## Action item
Supply the number of lines below containing "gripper", nothing else.

## Provided records
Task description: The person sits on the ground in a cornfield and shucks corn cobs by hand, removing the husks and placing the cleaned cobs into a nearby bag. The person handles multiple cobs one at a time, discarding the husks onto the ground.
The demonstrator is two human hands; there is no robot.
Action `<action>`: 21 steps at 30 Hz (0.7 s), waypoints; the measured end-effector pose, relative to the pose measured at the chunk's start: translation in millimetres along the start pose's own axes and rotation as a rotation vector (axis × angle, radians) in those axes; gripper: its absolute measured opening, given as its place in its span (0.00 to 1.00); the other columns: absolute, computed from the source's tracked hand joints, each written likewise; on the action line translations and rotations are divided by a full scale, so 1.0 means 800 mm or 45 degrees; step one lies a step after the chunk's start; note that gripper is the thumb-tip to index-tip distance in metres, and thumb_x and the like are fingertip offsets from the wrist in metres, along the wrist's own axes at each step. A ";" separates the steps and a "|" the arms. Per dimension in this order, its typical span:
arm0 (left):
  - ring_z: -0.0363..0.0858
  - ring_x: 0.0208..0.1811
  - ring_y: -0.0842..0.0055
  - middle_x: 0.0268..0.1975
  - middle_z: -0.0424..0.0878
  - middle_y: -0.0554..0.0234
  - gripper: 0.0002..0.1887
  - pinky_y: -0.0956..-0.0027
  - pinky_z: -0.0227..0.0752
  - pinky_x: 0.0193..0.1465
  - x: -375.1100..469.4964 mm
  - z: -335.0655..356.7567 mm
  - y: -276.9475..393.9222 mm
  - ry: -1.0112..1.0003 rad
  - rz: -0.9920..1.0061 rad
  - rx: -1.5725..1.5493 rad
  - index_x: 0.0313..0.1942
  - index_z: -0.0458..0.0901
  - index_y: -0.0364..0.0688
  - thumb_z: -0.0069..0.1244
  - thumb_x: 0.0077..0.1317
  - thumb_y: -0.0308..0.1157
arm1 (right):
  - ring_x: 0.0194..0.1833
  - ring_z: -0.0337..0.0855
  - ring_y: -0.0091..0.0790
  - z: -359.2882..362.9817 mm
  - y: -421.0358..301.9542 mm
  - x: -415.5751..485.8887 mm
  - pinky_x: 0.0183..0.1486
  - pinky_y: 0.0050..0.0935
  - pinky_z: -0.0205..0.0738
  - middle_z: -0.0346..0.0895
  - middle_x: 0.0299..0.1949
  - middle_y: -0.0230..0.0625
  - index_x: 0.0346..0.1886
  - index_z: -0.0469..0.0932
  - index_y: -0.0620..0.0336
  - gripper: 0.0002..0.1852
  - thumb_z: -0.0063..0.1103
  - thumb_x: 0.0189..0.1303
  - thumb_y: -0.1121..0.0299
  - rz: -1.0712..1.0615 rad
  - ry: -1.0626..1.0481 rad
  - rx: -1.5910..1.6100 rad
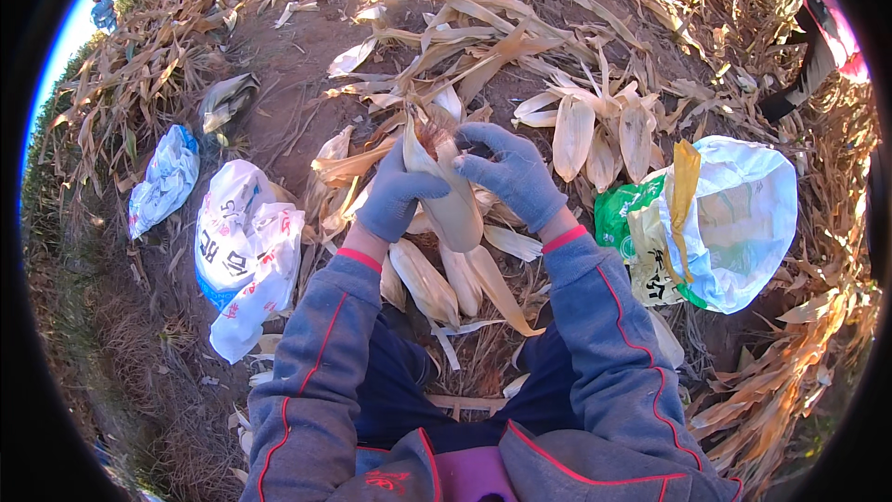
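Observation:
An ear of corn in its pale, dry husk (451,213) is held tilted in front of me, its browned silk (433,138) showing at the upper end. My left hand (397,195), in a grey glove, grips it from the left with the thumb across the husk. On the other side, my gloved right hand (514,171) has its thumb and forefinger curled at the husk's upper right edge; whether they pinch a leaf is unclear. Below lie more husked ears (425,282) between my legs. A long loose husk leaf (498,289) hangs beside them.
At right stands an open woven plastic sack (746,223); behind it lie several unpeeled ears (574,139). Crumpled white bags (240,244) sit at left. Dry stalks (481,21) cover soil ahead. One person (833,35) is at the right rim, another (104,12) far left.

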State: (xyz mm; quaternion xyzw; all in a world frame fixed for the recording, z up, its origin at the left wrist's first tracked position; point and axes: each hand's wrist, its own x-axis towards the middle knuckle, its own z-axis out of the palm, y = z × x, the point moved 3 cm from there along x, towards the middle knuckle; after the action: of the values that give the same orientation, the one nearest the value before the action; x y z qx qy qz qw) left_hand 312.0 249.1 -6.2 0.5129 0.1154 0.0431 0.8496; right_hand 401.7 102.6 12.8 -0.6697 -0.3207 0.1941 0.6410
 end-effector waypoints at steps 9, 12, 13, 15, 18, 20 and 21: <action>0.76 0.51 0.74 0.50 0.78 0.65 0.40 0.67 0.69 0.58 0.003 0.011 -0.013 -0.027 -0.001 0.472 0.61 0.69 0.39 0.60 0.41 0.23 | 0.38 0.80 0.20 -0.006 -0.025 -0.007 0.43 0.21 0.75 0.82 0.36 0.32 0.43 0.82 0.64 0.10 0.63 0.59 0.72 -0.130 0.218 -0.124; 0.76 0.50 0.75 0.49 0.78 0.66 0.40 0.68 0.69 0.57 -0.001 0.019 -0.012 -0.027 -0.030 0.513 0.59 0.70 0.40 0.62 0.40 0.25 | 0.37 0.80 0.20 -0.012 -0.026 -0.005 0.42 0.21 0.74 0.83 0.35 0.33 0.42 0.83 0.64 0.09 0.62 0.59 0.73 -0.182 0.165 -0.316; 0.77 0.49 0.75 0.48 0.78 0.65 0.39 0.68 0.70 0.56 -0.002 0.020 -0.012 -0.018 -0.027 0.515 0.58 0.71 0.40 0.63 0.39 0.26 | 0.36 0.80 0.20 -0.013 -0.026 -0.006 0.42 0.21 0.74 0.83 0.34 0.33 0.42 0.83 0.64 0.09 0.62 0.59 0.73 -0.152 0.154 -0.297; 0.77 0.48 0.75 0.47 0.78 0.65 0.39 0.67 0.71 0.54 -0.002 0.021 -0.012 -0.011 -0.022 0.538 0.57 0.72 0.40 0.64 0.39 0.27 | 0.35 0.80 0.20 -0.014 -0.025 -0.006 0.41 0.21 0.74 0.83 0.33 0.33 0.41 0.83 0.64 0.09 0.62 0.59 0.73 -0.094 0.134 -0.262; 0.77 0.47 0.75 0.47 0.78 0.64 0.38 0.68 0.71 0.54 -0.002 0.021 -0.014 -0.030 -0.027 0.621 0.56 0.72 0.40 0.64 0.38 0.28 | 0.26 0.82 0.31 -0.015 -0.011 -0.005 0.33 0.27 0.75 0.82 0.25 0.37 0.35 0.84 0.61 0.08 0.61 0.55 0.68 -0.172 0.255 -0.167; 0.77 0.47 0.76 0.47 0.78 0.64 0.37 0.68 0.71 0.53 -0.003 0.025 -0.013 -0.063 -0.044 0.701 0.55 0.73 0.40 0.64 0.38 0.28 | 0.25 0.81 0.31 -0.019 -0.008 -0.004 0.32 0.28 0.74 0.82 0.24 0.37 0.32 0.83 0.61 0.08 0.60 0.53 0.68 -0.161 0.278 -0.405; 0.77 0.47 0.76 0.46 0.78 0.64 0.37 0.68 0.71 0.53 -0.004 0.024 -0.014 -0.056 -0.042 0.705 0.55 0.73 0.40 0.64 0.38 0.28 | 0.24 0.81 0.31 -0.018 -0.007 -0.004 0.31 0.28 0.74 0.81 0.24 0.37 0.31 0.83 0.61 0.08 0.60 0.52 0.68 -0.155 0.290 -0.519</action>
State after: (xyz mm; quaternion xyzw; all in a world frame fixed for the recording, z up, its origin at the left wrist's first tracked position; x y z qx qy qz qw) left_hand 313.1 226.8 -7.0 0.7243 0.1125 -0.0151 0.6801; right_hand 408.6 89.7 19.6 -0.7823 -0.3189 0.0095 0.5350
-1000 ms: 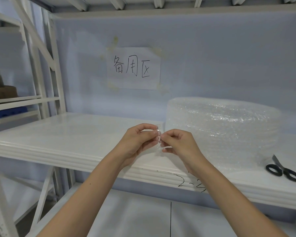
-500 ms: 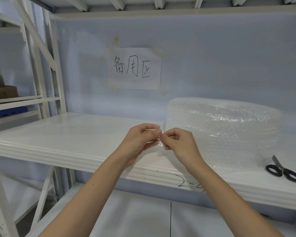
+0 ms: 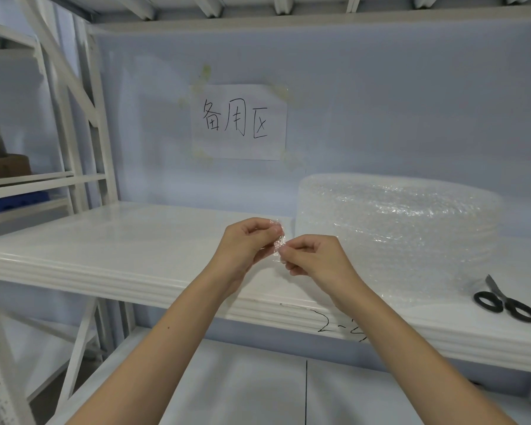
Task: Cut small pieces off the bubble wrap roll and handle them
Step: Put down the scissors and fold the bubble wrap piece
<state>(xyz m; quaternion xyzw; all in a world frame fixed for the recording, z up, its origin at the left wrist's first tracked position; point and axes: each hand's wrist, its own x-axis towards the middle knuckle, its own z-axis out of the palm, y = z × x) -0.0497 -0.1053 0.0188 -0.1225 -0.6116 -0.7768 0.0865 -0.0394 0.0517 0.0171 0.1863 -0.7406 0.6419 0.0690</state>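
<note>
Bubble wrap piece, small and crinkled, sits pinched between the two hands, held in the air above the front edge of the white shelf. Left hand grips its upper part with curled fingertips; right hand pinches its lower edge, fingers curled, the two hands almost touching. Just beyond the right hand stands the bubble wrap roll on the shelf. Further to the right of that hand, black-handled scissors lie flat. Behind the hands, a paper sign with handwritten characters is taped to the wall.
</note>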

## Exercise solution
3